Which of the lines below contain the string "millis"? Pull each one out of the data.

====== SOURCE DATA

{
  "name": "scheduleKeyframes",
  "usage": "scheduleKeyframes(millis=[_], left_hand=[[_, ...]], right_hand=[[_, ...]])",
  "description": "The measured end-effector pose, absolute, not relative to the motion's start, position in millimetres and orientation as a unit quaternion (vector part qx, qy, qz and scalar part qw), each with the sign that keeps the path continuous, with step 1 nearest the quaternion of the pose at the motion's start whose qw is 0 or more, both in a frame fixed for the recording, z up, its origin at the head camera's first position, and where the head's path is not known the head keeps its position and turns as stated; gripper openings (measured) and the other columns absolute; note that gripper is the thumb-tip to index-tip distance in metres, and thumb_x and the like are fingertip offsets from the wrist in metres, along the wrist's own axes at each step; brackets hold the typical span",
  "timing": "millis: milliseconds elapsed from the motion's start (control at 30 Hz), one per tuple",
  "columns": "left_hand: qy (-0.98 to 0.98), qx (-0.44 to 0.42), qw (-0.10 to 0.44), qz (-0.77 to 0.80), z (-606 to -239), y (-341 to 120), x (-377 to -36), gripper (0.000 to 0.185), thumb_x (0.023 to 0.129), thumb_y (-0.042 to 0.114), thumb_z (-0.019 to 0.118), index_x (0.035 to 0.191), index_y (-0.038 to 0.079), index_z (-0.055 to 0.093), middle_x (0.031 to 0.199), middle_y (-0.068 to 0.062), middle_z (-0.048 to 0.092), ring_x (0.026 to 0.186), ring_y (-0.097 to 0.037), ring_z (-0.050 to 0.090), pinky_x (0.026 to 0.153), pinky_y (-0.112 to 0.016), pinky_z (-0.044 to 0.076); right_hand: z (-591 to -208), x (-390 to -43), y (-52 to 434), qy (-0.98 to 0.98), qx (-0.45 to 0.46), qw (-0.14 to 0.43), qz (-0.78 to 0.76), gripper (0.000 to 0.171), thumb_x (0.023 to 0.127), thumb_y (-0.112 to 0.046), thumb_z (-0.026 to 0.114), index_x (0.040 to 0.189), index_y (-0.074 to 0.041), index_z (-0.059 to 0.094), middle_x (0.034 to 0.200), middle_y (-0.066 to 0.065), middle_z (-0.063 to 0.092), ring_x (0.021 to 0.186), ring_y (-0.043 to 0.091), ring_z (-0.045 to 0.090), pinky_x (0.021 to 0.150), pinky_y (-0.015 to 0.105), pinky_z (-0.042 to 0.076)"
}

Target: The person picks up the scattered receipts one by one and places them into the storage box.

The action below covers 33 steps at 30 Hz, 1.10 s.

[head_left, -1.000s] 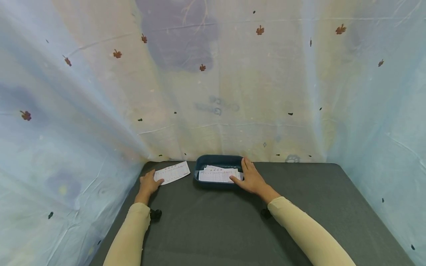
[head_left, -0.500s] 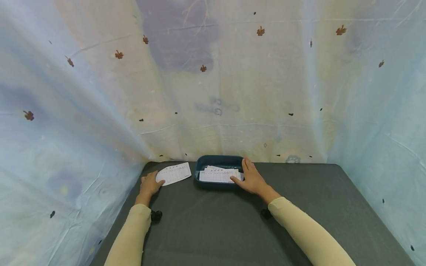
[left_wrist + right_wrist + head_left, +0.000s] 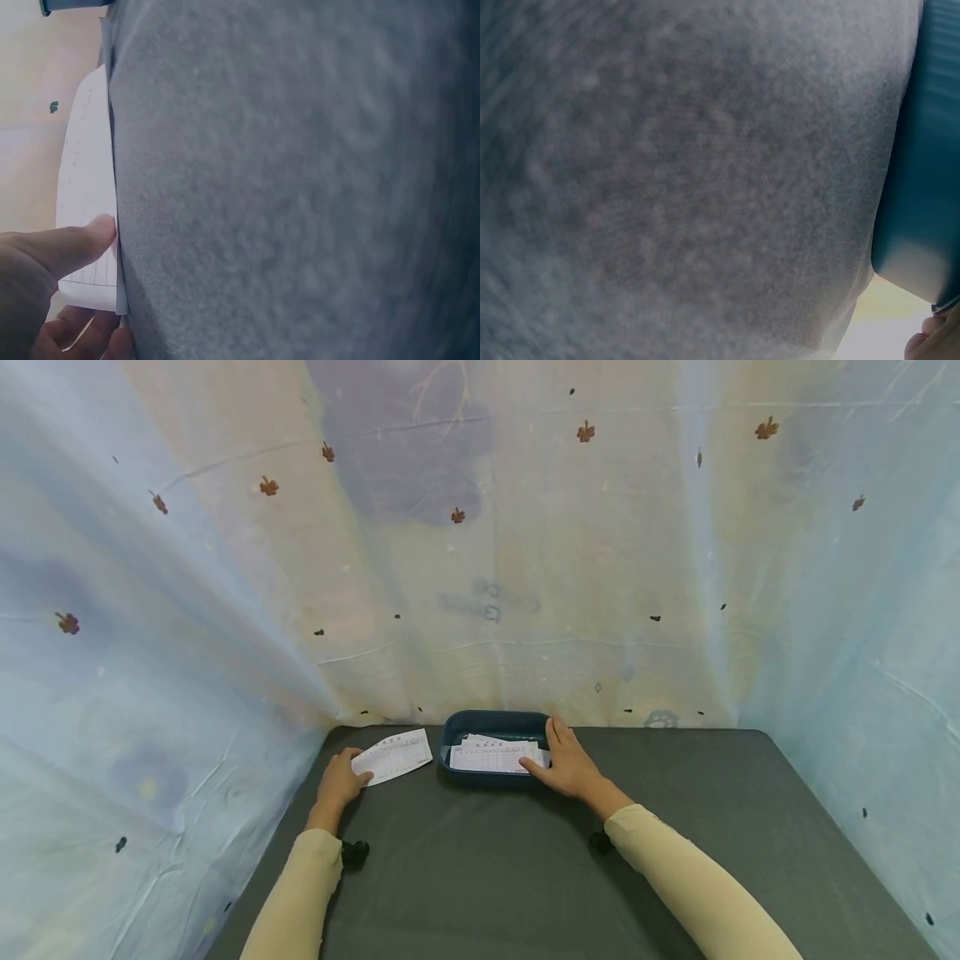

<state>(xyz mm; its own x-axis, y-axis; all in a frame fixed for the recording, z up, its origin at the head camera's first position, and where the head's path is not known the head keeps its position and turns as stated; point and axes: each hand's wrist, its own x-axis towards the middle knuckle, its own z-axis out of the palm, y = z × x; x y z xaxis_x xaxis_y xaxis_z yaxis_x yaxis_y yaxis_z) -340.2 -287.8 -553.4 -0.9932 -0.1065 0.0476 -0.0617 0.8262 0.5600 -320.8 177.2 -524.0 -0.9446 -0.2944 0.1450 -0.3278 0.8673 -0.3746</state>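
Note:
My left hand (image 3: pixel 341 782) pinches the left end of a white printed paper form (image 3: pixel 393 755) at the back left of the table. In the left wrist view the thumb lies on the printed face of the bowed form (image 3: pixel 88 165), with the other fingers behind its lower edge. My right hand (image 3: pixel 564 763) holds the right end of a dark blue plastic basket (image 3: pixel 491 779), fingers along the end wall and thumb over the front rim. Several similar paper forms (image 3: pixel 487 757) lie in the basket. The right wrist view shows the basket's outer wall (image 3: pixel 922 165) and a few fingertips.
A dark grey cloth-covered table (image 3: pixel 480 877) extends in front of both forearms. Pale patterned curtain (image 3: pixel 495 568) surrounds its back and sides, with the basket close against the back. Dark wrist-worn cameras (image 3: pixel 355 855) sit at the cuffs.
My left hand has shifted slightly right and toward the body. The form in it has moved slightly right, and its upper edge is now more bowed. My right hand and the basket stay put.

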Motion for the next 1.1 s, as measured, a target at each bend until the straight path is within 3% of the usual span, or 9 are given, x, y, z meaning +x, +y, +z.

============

▸ SOLUTION TO THE PROBLEM:
  "usage": "scheduleKeyframes(millis=[_], left_hand=[[_, ...]], right_hand=[[_, ...]])",
  "timing": "millis: milliseconds elapsed from the motion's start (control at 30 Hz), one per tuple",

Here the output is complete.